I'm seeing some occasional missing data with a datagram channel in a tool I'm developing. UDP is part of the requirement here, so I'm mostly just trying to troubleshoot the behavior I'm seeing. The tool is being developed with Java 7 (another requirement), but the computer on which I'm seeing the behavior occur is running on a Java 8 JRE.
I have a decorator class that decorates a call to DatagramChannel.send with some additional behavior, but the call effectively boils down to this:
public int send( ByteBuffer buffer, SocketAddress target ) throws
{
// some additional decorating code that can't be shared follows
int bytesToWrite = buffer.remaining();
int bytesWritten = decoratedChannel.send(buffer, target);
if (bytesWritten != bytesToWrite) {
// log the occurrence
return bytesWritten;
}
}
There is an additional bit of decoration above this that performs our own fragmentation (as part of the requirements of the remote host). Thus the source data is always guaranteed to be at most 1000 bytes (well within the limit for an ethernet frame). The decorated channel is also configured for blocking I/O.
What I'm seeing on rare occasions, is that this routine (and thus the DatagramChannel's send method) will be called, but no data is seen on the wire (which is monitored with Wireshark). The send routine always returns the number of bytes that should have been written in this case too (so bytesWritten == bytesToWrite).
I understand that UDP has reliability issues (for which we have our own data reliability mechanism that accounts for data loss and other issues), but I'm curious about the behavior of the Datagram channel's implementation. If send is returning the number of bytes written, should I not at least see a corresponding frame in Wireshark? Otherwise, I would expect the native implementation to possibly throw an exception, or at least not return the number of bytes I expected to write?
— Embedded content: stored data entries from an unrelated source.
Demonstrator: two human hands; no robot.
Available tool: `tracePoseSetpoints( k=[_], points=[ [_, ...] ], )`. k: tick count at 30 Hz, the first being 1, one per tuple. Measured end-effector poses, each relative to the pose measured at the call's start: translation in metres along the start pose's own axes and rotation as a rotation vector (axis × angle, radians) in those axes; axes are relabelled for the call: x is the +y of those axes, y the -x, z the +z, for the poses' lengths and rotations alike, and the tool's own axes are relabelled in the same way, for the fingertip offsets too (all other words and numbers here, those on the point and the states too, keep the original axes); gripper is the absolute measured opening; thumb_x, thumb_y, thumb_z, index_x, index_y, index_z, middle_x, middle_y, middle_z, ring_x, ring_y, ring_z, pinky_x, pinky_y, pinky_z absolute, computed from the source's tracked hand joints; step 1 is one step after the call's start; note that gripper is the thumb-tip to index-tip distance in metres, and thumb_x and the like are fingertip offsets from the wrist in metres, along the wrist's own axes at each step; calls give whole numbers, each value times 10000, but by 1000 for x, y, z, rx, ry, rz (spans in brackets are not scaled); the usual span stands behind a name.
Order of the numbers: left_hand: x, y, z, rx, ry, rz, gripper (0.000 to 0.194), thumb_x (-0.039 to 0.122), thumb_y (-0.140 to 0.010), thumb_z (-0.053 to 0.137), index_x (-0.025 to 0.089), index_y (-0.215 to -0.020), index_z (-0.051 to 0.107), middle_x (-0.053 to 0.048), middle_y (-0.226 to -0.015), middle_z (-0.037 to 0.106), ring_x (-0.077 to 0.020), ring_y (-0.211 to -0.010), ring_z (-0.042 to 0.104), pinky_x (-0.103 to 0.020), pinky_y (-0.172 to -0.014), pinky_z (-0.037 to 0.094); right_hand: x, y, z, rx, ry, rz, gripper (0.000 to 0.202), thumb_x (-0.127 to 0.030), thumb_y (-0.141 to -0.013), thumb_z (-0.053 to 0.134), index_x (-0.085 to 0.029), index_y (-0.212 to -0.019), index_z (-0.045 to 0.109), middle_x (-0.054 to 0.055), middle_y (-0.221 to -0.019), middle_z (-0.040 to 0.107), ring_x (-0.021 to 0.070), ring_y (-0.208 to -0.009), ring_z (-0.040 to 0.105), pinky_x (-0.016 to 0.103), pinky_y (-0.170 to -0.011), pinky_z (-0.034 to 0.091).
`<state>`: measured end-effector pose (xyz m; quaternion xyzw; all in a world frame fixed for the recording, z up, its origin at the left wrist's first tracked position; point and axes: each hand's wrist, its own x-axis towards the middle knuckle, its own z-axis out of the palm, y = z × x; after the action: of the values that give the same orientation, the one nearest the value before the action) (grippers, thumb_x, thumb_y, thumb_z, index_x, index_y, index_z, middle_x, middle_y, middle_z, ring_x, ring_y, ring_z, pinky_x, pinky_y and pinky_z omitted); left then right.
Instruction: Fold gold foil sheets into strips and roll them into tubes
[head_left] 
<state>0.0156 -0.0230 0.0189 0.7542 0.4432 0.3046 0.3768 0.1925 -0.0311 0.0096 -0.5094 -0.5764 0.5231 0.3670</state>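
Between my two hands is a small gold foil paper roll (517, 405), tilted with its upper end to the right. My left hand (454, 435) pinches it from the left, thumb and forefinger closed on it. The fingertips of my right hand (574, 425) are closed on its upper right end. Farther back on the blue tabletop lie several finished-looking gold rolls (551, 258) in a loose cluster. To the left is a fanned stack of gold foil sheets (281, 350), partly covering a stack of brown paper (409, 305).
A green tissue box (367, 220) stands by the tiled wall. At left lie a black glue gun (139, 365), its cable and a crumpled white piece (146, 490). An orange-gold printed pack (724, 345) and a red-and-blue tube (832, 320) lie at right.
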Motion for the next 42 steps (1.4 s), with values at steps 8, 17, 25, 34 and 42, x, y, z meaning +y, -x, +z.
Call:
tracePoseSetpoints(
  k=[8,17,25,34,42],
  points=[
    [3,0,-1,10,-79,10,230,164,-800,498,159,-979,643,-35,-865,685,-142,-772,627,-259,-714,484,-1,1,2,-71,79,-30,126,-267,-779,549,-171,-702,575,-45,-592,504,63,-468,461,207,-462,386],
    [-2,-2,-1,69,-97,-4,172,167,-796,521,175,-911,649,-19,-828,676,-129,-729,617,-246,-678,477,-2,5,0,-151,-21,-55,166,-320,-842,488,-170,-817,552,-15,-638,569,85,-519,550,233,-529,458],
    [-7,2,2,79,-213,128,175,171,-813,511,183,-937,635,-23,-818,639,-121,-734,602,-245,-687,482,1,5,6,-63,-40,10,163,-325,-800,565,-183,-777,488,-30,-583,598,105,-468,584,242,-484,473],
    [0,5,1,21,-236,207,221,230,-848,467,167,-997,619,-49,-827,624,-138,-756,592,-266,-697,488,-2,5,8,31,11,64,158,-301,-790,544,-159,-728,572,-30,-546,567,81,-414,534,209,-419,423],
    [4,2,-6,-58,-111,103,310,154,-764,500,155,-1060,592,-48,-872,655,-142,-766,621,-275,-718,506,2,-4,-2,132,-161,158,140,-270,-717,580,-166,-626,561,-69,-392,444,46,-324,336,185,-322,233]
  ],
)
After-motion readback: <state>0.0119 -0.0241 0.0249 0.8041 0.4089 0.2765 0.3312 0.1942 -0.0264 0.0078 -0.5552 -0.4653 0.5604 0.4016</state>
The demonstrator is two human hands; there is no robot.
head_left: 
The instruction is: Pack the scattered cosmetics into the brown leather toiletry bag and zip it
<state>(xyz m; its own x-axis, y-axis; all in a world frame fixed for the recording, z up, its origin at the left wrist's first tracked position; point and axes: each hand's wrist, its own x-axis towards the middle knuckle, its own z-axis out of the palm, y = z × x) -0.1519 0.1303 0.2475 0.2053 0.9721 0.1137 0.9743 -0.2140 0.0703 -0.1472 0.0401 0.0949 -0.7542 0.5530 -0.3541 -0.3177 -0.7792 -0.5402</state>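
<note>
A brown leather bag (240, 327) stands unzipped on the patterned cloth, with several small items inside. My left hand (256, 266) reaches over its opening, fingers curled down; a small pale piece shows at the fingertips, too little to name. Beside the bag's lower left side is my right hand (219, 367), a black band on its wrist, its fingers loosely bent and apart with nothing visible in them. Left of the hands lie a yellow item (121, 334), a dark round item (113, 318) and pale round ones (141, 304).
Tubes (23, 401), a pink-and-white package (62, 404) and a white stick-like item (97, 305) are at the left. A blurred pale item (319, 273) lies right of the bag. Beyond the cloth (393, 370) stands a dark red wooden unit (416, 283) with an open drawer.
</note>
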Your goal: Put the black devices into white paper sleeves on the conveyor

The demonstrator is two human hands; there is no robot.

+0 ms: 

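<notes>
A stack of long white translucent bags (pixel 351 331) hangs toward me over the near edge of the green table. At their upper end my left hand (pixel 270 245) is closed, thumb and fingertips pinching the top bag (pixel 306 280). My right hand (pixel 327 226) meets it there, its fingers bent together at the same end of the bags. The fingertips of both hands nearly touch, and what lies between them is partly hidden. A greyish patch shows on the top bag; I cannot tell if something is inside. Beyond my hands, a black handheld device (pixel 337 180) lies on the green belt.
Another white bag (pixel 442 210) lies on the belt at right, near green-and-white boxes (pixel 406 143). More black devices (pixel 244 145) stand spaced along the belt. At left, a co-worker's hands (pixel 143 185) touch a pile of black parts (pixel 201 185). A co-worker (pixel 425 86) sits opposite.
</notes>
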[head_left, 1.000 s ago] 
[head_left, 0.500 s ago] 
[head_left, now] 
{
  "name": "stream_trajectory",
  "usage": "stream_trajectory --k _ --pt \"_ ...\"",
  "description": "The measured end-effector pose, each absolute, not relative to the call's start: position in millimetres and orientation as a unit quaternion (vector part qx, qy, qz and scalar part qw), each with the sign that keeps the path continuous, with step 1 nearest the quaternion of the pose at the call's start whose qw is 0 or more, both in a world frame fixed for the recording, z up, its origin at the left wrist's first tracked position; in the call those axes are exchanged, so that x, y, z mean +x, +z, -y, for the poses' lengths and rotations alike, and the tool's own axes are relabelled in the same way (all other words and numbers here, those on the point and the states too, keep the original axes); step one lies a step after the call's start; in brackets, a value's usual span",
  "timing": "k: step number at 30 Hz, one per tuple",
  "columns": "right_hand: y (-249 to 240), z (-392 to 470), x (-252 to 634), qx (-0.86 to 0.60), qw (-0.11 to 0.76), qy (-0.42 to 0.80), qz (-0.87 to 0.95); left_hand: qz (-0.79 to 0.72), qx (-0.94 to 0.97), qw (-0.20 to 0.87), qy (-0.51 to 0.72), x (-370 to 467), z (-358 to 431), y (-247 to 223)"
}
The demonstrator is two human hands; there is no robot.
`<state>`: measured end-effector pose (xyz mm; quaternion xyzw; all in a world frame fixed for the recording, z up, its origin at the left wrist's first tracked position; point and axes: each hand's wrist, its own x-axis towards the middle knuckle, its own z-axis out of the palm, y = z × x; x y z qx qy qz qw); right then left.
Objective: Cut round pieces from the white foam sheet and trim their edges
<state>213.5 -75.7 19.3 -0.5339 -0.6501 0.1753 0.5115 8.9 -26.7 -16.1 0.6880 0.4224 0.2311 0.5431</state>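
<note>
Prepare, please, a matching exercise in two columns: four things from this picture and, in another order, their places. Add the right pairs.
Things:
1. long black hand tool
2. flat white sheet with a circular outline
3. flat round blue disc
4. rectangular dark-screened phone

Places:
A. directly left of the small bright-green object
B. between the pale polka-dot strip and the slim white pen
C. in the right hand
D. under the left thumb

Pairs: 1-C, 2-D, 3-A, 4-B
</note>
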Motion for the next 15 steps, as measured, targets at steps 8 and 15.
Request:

I actually ended up discovering the cause with more fiddling in Wireshark. I was unintentionally filtering out ARP requests, which seem to be the cause of the problem, as mentioned in this answer:
ARP queues only one outbound IP datagram for a specified destination address while that IP address is being resolved to a MAC address. If a UDP-based application sends multiple IP datagrams to a single destination address without any pauses between them, some of the datagrams may be dropped if there is no ARP cache entry already present. An application can compensate for this by calling the Iphlpapi.dll routine SendArp() to establish an ARP cache entry, before sending the stream of packets.
It appears the ARP entries were going stale really quick and the occasional ARP request would cause the dropped packet. I increased the ARP timeout for the interface on the PC and the dropped packet happens much less often now.